◆ WHAT IS EXPECTED: Please copy, exactly as they appear below, the lines from the one containing "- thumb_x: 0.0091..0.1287" through the one containing "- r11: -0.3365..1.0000".

Items from a dataset:
● ● ● ●

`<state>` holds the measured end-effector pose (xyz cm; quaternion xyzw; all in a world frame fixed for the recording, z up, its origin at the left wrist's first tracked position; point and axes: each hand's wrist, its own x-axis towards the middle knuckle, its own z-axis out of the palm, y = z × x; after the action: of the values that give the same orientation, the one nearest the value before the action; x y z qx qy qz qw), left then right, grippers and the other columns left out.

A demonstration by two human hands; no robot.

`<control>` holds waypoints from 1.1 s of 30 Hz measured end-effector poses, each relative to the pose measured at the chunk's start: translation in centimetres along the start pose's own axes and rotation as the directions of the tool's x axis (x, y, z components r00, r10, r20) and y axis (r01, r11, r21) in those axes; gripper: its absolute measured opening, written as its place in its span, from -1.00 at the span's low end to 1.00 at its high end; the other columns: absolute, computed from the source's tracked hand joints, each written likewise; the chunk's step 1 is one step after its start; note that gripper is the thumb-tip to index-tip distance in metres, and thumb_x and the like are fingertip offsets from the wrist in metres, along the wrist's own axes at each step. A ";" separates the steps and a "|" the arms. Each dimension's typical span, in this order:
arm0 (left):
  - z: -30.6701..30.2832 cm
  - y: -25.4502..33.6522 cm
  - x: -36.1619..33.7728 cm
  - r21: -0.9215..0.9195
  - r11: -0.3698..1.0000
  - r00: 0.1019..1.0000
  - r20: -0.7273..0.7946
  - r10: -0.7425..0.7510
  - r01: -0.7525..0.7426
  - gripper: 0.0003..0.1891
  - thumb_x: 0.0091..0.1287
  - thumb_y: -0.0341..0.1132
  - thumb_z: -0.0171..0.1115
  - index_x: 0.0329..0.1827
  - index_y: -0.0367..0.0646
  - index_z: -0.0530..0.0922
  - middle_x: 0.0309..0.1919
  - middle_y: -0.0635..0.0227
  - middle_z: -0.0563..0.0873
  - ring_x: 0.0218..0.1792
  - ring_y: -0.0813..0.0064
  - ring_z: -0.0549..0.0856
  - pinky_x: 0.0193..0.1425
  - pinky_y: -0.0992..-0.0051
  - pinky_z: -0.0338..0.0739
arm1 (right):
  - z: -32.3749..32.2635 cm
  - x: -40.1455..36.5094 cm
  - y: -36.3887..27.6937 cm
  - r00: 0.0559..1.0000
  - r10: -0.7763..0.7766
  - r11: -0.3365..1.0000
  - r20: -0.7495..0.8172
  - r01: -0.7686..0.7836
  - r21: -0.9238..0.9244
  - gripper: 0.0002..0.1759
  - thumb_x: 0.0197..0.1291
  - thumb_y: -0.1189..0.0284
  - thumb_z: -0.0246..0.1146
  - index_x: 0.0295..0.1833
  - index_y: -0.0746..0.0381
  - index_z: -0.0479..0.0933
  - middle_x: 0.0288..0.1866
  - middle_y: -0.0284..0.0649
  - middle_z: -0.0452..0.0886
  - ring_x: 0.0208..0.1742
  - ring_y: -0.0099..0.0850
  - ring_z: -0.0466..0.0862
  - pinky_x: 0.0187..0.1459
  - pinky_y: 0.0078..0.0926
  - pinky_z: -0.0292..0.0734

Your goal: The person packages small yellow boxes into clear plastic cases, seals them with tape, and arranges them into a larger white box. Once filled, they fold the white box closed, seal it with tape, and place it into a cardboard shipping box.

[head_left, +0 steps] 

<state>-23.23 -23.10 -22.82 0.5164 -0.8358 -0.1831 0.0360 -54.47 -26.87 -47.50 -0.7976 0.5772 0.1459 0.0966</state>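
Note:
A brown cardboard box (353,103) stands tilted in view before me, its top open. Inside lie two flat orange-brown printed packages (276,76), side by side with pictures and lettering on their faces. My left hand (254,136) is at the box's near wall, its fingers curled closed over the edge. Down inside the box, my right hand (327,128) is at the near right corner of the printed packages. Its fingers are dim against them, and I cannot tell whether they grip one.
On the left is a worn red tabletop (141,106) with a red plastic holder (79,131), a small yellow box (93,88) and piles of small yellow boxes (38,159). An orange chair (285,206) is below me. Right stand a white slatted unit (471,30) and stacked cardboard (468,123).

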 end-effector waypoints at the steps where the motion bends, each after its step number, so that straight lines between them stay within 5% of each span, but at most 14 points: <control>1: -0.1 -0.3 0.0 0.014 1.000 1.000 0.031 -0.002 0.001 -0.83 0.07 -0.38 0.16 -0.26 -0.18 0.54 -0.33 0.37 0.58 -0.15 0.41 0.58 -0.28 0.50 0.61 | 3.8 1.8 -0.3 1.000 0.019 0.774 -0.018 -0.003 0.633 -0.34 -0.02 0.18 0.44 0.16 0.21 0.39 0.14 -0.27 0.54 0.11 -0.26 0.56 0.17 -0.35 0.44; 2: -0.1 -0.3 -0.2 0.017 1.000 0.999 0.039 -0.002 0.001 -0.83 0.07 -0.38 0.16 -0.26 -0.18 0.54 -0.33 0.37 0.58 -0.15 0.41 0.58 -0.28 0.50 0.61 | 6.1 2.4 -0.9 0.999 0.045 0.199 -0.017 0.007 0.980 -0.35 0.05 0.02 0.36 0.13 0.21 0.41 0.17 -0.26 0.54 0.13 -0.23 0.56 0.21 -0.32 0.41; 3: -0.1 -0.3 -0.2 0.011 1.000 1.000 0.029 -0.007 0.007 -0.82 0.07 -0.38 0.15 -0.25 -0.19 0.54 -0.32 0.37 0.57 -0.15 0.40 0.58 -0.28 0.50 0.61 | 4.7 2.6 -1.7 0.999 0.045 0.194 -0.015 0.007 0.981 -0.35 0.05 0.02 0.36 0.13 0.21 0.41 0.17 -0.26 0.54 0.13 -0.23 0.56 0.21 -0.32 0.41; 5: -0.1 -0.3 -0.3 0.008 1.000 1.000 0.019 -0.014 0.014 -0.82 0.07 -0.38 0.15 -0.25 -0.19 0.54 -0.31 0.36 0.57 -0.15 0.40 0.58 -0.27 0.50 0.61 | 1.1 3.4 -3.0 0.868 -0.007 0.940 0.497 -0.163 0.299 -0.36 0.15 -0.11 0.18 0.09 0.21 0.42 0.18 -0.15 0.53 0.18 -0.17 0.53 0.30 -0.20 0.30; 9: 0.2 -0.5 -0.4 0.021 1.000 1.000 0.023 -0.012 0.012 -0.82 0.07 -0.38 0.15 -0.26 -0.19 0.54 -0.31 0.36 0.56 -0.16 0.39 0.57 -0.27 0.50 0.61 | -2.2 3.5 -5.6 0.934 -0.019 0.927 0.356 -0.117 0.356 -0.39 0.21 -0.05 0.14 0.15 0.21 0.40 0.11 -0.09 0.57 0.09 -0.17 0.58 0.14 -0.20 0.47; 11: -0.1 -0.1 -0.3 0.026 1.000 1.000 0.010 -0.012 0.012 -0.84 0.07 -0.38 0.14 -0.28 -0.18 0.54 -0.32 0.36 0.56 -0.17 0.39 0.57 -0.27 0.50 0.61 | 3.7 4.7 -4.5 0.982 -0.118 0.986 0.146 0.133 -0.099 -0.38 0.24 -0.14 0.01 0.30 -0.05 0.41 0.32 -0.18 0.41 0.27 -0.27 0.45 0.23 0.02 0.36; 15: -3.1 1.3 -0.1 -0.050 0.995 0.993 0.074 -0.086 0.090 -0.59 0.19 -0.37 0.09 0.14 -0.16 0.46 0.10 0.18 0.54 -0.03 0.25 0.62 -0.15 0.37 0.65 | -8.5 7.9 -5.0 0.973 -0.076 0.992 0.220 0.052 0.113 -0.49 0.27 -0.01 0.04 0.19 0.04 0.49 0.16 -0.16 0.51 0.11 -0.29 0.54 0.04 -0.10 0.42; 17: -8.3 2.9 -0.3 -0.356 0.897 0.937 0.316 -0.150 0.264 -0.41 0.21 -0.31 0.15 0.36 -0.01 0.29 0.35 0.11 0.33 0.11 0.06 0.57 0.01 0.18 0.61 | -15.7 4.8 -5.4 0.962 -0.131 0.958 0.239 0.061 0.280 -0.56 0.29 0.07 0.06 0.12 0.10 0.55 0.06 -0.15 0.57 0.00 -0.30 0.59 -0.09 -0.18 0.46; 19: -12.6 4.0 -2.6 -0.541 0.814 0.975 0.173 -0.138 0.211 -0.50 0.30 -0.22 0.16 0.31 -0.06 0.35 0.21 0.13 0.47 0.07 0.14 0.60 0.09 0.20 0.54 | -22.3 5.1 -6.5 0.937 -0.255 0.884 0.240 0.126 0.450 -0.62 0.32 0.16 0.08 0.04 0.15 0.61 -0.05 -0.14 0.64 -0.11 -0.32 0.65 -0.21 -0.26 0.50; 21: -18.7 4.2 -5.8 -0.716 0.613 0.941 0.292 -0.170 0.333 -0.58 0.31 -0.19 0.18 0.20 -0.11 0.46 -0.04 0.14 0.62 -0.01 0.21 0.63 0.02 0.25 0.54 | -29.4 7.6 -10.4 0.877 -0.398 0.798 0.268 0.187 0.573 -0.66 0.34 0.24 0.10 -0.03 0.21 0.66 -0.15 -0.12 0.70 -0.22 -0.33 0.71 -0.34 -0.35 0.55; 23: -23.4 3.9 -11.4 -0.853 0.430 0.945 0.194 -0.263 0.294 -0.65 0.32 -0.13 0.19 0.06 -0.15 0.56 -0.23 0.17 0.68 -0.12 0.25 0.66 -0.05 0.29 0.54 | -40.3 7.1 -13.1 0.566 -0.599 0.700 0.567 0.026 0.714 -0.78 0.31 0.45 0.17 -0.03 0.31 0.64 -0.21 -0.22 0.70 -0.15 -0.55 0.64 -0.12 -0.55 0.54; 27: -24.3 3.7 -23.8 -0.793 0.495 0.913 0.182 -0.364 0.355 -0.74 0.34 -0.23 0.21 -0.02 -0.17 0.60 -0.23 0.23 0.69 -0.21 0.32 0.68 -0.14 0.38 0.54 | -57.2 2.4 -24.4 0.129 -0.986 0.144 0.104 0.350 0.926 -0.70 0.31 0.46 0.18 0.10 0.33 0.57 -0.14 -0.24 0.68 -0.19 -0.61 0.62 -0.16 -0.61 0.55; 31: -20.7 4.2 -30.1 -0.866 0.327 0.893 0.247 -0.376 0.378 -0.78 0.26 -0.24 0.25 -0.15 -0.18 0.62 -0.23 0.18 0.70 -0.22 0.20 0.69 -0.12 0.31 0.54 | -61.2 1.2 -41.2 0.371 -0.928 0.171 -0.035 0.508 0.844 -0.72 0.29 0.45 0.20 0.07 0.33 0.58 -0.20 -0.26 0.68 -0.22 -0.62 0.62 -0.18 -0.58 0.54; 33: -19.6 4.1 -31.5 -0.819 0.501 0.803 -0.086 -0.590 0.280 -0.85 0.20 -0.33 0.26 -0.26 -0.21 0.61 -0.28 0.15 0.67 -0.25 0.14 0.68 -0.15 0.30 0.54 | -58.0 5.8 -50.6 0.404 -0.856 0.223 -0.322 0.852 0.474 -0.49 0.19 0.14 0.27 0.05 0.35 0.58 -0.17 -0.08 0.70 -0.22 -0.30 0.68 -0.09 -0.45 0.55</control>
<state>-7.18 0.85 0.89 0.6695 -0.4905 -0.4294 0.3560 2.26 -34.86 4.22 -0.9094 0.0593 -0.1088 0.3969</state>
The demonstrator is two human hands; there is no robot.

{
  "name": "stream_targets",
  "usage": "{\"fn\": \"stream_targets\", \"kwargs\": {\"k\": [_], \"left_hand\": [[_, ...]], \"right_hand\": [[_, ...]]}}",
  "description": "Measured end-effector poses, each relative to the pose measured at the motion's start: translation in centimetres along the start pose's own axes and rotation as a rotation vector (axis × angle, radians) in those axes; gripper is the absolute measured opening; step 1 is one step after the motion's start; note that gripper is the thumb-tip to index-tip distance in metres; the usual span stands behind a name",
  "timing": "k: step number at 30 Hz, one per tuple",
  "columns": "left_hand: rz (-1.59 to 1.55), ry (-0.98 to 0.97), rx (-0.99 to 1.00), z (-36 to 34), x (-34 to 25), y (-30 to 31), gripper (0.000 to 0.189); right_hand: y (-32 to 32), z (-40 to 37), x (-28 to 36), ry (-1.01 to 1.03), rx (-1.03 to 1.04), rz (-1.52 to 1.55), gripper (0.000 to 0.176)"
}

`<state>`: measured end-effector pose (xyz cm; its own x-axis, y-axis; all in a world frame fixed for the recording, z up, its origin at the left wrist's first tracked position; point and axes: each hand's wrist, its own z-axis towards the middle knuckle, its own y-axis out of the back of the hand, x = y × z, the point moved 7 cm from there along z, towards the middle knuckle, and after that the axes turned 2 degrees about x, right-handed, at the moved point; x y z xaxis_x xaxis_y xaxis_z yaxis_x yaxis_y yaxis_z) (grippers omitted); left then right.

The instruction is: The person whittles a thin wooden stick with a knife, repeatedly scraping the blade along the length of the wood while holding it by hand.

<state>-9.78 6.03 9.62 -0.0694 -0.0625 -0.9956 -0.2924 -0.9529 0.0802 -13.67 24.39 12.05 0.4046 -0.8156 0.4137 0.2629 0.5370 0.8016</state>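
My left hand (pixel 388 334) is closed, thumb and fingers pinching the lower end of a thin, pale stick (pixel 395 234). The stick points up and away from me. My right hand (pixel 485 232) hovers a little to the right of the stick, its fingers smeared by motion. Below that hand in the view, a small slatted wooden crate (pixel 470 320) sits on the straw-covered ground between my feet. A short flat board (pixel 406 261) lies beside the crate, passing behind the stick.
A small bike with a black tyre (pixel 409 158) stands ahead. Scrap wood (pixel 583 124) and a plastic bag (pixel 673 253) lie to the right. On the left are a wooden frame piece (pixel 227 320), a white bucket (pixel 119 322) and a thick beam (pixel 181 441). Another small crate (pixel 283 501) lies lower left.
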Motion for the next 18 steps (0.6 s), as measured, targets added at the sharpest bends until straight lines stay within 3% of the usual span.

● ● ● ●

◆ RESULT:
  - thumb_x: 0.0091..0.1287
  - thumb_y: -0.0341..0.1132
  - thumb_z: -0.0171..0.1115
  - index_x: 0.0329..0.1827
  - index_y: -0.0367..0.0646
  - index_z: -0.0530..0.0922
  - middle_x: 0.0309..0.1919
  - middle_y: -0.0635..0.0227
  - middle_z: -0.0563..0.0873
  - ring_x: 0.0218..0.1792
  - ring_y: -0.0813..0.0064
  - ring_z: -0.0549..0.0856
  - pinky_x: 0.0193..0.1425
  - pinky_y: -0.0992..-0.0051
  - pinky_z: -0.0338..0.0739
arm1 (right):
  - z: -32.3749..32.2635 cm
  - x: -40.1455..36.5094 cm
  - y: -36.3887..27.6937 cm
  - r00: 0.0559..1.0000
  - r10: -0.7763..0.7766
  - r11: -0.3365..1.0000

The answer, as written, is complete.